Has EFF bagged the Mandela sisters?
Zindzi and Zenani Mandela have set tongues wagging for being pictured taking turns wearing an EFF cap and posing with the party's national chairman Dali Mpofu, just two days before the first anniversary of their mother Winnie Madikizela-Mandela's death, and just over a month before general elections.
The pictures would have given a fright to the ruling ANC which is fighting a tough battle to prevent its electoral base from shrinking to below 50%, especially in Gauteng.
Coincidentally, the pictures of Zindzi and Zenani standing with Mpofu and, in one, doing the "Amandla" salute that was closely associated with Madikizela-Mandela, came out on the same day ousted president Jacob Zuma held what some are now calling an "endorsement meeting" with Andile Mngxitama's Black First Land First Movement.
Attempts to get comment from the sisters yesterday proved fruitless as Zindzi's phone rang unanswered.

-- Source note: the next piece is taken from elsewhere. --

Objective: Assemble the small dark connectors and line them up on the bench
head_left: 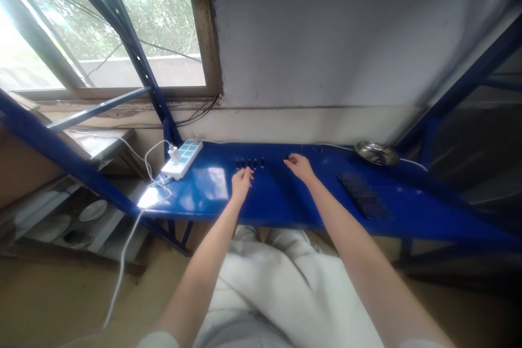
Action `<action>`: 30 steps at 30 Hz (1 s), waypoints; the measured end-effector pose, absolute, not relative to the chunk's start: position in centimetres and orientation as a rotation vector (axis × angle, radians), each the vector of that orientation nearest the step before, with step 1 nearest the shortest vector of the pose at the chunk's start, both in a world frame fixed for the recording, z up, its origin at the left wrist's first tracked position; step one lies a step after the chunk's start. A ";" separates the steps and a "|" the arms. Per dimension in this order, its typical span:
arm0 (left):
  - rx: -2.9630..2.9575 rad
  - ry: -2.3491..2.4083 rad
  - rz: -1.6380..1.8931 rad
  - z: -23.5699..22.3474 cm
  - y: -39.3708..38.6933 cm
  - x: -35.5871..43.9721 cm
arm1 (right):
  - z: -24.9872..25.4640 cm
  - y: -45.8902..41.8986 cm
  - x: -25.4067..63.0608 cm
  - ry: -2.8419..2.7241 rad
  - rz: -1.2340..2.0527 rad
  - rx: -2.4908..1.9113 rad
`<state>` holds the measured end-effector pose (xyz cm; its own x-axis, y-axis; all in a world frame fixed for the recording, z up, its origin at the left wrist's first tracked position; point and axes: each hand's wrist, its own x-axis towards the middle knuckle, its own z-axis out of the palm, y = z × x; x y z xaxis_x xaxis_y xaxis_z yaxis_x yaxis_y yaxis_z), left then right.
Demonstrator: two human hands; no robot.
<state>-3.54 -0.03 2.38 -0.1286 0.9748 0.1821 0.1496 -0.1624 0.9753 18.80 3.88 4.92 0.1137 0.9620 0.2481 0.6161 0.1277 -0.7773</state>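
Several small black pieces [262, 162] stand in a short row on the blue table [277, 196]; their exact kind is too small to tell. My left hand [242, 184] is just in front of this row, its fingers pinched together, and whatever lies between the fingertips cannot be made out. To the right of the row, my right hand [300, 167] pinches a small dark piece [287, 158] low over the tabletop. A few tiny bits [314, 149] lie farther back, near the wall edge.
At the left end sits a white power strip [183, 160] with a plug and cable. A shiny metal bowl [376, 153] stands at the back right. Nearer lies a dark flat, blurred-out object [362, 196]. Blue frame posts [141, 60] rise beside the window.
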 end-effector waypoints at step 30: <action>1.351 1.415 1.262 1.5 -0.6 -3.6 | 0.1 10.6 19.2 -1.727 0.426 -1.831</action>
<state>-3.57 -0.62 1.46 -0.1184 0.9890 0.0890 0.2011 -0.0639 0.9775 19.17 10.64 0.10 0.1106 0.9814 0.1567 0.7959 0.0070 -0.6054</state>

In a tweet about the pictures, Mpofu wrote: "Today I was invited to do a door-to-door visit somewhere in Orlando West. April is going to be a rather difficult month, but these two voters are. almost in the bag?? Watch this space!"
Last night, Mpofu refused to comment further, saying the meeting with the sisters was private.

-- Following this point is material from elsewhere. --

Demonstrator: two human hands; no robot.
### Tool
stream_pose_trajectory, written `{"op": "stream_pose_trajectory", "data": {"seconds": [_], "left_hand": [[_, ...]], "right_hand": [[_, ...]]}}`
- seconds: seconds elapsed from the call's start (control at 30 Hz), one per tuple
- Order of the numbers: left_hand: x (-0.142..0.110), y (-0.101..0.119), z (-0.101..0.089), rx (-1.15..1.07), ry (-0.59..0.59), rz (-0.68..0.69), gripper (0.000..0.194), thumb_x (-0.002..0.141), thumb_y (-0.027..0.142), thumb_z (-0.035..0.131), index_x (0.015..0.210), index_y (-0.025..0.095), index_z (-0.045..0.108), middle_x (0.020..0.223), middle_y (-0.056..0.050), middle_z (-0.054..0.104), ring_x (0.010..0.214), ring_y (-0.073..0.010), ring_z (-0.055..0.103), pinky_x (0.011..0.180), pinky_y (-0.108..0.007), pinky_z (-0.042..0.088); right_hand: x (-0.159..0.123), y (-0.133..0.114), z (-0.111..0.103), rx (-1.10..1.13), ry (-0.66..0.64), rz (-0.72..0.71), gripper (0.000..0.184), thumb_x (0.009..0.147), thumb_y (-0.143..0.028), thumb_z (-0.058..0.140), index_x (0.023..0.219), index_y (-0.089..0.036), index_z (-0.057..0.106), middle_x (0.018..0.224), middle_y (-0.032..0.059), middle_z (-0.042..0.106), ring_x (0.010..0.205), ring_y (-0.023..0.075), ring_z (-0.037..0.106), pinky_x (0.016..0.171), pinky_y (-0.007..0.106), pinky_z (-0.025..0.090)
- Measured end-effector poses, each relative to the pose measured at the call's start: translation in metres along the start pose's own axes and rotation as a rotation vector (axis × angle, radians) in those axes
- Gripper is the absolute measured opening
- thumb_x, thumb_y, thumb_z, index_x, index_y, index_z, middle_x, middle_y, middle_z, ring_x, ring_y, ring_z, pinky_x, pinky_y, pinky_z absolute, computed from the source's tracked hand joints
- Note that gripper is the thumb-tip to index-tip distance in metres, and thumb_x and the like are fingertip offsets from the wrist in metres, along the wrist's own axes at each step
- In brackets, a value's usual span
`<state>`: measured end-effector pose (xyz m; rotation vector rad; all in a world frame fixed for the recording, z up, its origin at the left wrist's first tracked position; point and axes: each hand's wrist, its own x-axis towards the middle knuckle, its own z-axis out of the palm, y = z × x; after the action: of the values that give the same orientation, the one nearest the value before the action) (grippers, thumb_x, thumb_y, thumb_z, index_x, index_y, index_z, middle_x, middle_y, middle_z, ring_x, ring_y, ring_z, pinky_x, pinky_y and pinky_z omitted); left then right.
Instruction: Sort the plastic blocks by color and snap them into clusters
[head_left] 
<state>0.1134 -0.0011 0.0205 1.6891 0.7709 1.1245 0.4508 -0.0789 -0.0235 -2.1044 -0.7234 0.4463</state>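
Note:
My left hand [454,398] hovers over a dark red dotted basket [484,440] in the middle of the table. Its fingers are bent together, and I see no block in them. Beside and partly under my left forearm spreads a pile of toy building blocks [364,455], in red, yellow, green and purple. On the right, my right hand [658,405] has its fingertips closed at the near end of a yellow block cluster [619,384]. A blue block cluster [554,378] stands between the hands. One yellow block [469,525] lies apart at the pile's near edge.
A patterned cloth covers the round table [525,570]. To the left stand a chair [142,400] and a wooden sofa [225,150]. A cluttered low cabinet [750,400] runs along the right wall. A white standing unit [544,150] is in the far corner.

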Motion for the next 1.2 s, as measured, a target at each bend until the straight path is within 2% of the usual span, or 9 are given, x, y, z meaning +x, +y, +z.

His tweet sparked speculation that the Mandela sisters have dumped their iconic father Nelson Mandela's party for the EFF, just on the eve of the anniversary of their mother's death.
Madikizela-Mandela died on this day last year and a wreath-laying ceremony is expected to be held at the Fourways Cemetery today. Insiders say EFF leaders have been invited to the ceremony.
The ANC did not respond to questions about the Mandela sisters yesterday.
But the pictures, as well as that of Zuma and the BLF, appear to have unsettled some in the party who see them as acts of endorsement for the opposition.
However, ANC secretary-general Ace Magashule defended Zuma's meeting with the BLF as nothing out of the ordinary.
"If other political parties want to meet us we can't say 'no' to them but I can't speak on behalf of [ex] president Zuma.
"For instance, tomorrow [today] I'm meeting the AIC African Independent Congress] at the headquarters. The PAC has also requested a meeting and we will be meeting with them. I don't see anything wrong with all these meetings and interactions," said Magashule.
But, some ANC structures in KwaZulu-Natal and the party's alliance partners have reacted with anger over Zuma's meeting with BLF, just before the polls.
The BLF are staunch Zuma supporters and hope to capitalise on anger among the former president's backers at the current ANC leadership.
Zuma met the BLF at his Durban home at the weekend where they presented him with a large shield made of kudu hide, a spear and a traditional stick. The party said it was there to pay respect to Zuma for introducing "radical economic transformation" (RET) during his presidency.
During the meeting, Zuma urged the BLF to spearhead the fight for RET.
"To us who understand what RET is, it is important that you [BLF] are talking about it. I am certain that you will get enough votes so that you can talk about it and raise these issues in the National Assembly. Without economic empowerment, we are doomed and we will amount to nothing," Zuma said.
A senior ANC leader in KwaZulu-
Natal, who asked not to be named, said Zuma was clearly playing a divisive role.
"We are facing one of the toughest elections and the former president is largely responsible for the position that the ANC finds itself in today. Now, to go around and endorse a reactionary party like BLF is uncalled for. He has to be called to order," the leader said.
Edwin Mkhize, the chair of labour federation Cosatu in the province, said Zuma's actions were sending conflicting messages to the electorate.